0.012 × Patient's Actual Body Weight (kg) = Volume to be Administered (mL)

The patient's body weight should be measured within one week prior to the first dose of Plerixafor to determine the appropriate dosage. In clinical studies, the Plerixafor dose was calculated based on up to 175% of the patient's ideal body weight. The dosage and treatment outcomes for patients whose actual body weight exceeds 175% of their ideal body weight have not been studied. Use the following formulas to determine ideal body weight:

Males (kg): 50 + 2.3 × ((Height (cm) × 0.394) - 60); Females (kg): 45.5 + 2.3 × ((Height (cm) × 0.394) - 60).

Since exposure increases with increasing body weight, the dose of this product must not exceed 40 mg/day. Recommended Concomitant Medication:

G-CSF 10 μg/kg should be administered daily in the morning for 4 consecutive days prior to the first dose of this product, and on each day prior to apheresis.

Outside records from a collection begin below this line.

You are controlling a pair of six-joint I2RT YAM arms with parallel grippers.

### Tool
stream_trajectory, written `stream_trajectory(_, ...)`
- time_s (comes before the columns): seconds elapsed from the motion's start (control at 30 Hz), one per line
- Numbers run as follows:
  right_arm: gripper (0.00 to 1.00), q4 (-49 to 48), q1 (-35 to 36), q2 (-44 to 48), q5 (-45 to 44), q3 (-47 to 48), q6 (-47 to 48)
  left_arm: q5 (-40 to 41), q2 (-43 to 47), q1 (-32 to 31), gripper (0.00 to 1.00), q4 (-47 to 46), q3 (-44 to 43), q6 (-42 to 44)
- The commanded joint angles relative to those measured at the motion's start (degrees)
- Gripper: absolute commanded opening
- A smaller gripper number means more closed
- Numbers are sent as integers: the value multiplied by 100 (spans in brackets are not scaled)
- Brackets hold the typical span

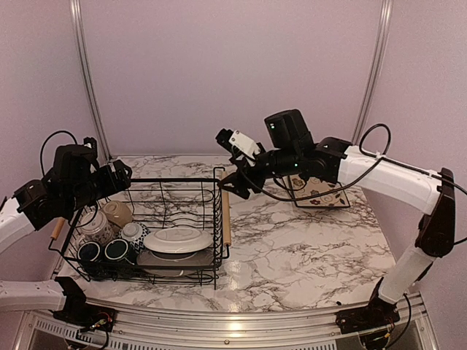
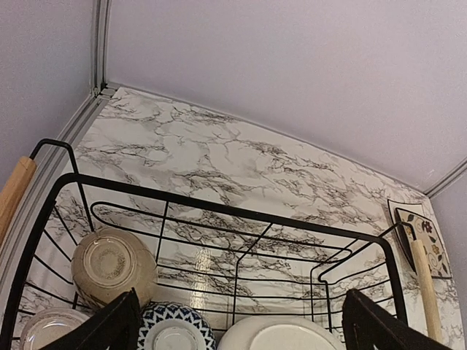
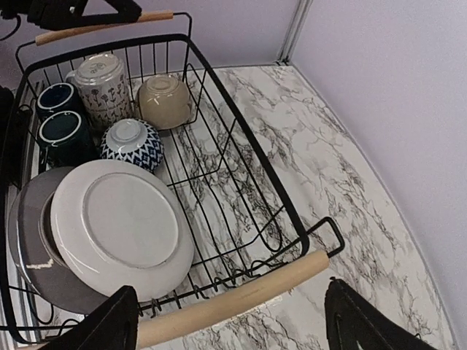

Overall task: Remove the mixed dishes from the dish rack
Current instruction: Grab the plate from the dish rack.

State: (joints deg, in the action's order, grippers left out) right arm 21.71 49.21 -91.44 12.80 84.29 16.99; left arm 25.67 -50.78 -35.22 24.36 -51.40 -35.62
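The black wire dish rack (image 1: 168, 180) stands at the left of the table. It holds a white plate (image 1: 176, 238) over a grey plate (image 3: 36, 248), a blue patterned bowl (image 3: 131, 142), a tan mug (image 3: 164, 100), a patterned mug (image 3: 102, 87) and two dark-blue mugs (image 3: 64, 135). A square floral plate (image 1: 321, 192) lies flat on the table at the right. My right gripper (image 3: 230, 328) hangs open above the rack's right wooden handle (image 3: 241, 299), holding nothing. My left gripper (image 2: 241, 328) is open over the rack's far left corner, above the tan mug (image 2: 113, 266).
The marble table (image 1: 292, 248) runs to walls at the back and both sides. The rack's left wooden handle (image 2: 14, 193) lies close to the left wall. The right arm (image 1: 379, 175) reaches across over the square plate.
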Motion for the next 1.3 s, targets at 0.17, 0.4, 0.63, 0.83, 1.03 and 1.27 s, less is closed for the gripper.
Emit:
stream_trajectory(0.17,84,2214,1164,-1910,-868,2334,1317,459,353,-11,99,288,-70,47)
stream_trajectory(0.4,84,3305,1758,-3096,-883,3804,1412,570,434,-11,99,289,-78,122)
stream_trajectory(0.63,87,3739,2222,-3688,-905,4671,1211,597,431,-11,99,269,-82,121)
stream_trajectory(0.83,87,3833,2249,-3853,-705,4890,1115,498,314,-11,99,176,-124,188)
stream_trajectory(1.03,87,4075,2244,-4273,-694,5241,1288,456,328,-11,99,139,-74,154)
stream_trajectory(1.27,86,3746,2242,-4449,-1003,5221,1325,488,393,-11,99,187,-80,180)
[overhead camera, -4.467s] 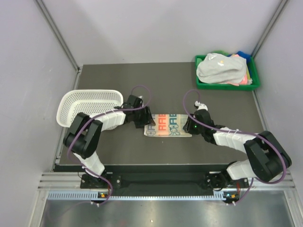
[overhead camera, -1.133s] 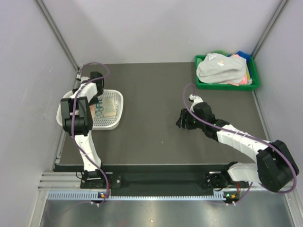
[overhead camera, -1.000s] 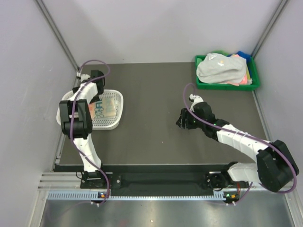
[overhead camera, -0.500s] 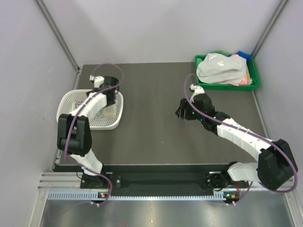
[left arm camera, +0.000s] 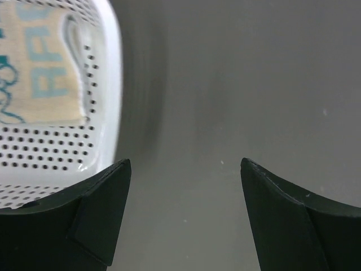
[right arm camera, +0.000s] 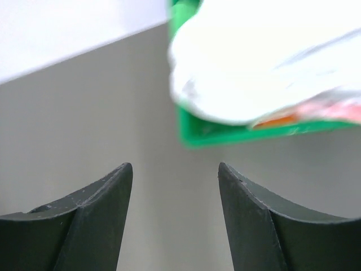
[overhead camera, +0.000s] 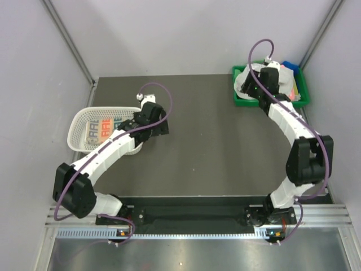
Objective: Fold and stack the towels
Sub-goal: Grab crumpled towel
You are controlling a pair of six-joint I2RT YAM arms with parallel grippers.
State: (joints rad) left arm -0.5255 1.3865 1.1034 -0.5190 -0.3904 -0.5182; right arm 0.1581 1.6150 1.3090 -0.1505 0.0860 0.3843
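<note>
A folded white towel with coloured letters point(overhead camera: 103, 127) lies in the white perforated basket point(overhead camera: 79, 142) at the left; it also shows in the left wrist view point(left arm camera: 39, 68). My left gripper point(overhead camera: 160, 125) is open and empty over the dark table, just right of the basket. A grey-white towel point(overhead camera: 246, 83) lies on top of the pile in the green tray point(overhead camera: 271, 103) at the back right; pink, orange and blue cloth edges show under it. My right gripper point(overhead camera: 255, 90) is open and empty above the tray's left end. The grey-white towel fills the top of the right wrist view point(right arm camera: 265, 68).
The basket rim point(left arm camera: 113, 101) is close to my left finger. The green tray's rim point(right arm camera: 237, 132) shows ahead of my right fingers. Grey walls close in the table on the left, back and right.
My left gripper has drawn out of the basket to the right, leaving the lettered towel inside. My right arm has swung from the table's middle to the green tray.
</note>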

Dosing in Patients with Renal Impairment:

In patients with moderate to severe renal impairment (estimated creatinine clearance [CLcr] ≤ 50 mL/min), the dose of this product should be reduced by one-third based on body weight (see Table 1). If CLcr is ≤ 50 mL/min, the dose must not exceed 27 mg/day, as doses calculated on a mg/kg basis result in increased plerixafor exposure with increasing body weight (see [Pharmacokinetics]). When the dose is reduced by one-third, systemic drug exposure in patients with moderate to severe renal impairment is similar to that in patients with normal renal function (see [Pharmacokinetics]).

Males:

Creatinine Clearance (mL/min) = [Body Weight (kg) × (140 - Age (years))] / [72 × Serum Creatinine (mg/dL)]

Females:

Creatinine Clearance (mL/min) = 0.85 × Value calculated for males

There is insufficient information to recommend a dosage for patients undergoing dialysis.

Pediatric Patients:

Experience with the use of this product in pediatric patients is limited. The safety and efficacy of this product in children under 18 years of age have not been established.

Geriatric Patients (>65 years of age):

No dose adjustment is required for geriatric patients with normal renal function. Dose adjustment is recommended for geriatric patients with a creatinine clearance ≤ 50 mL/min (see "Renal Impairment" above). In general, because the incidence of decreased renal function increases with age, care should be taken in selecting the dose for geriatric patients.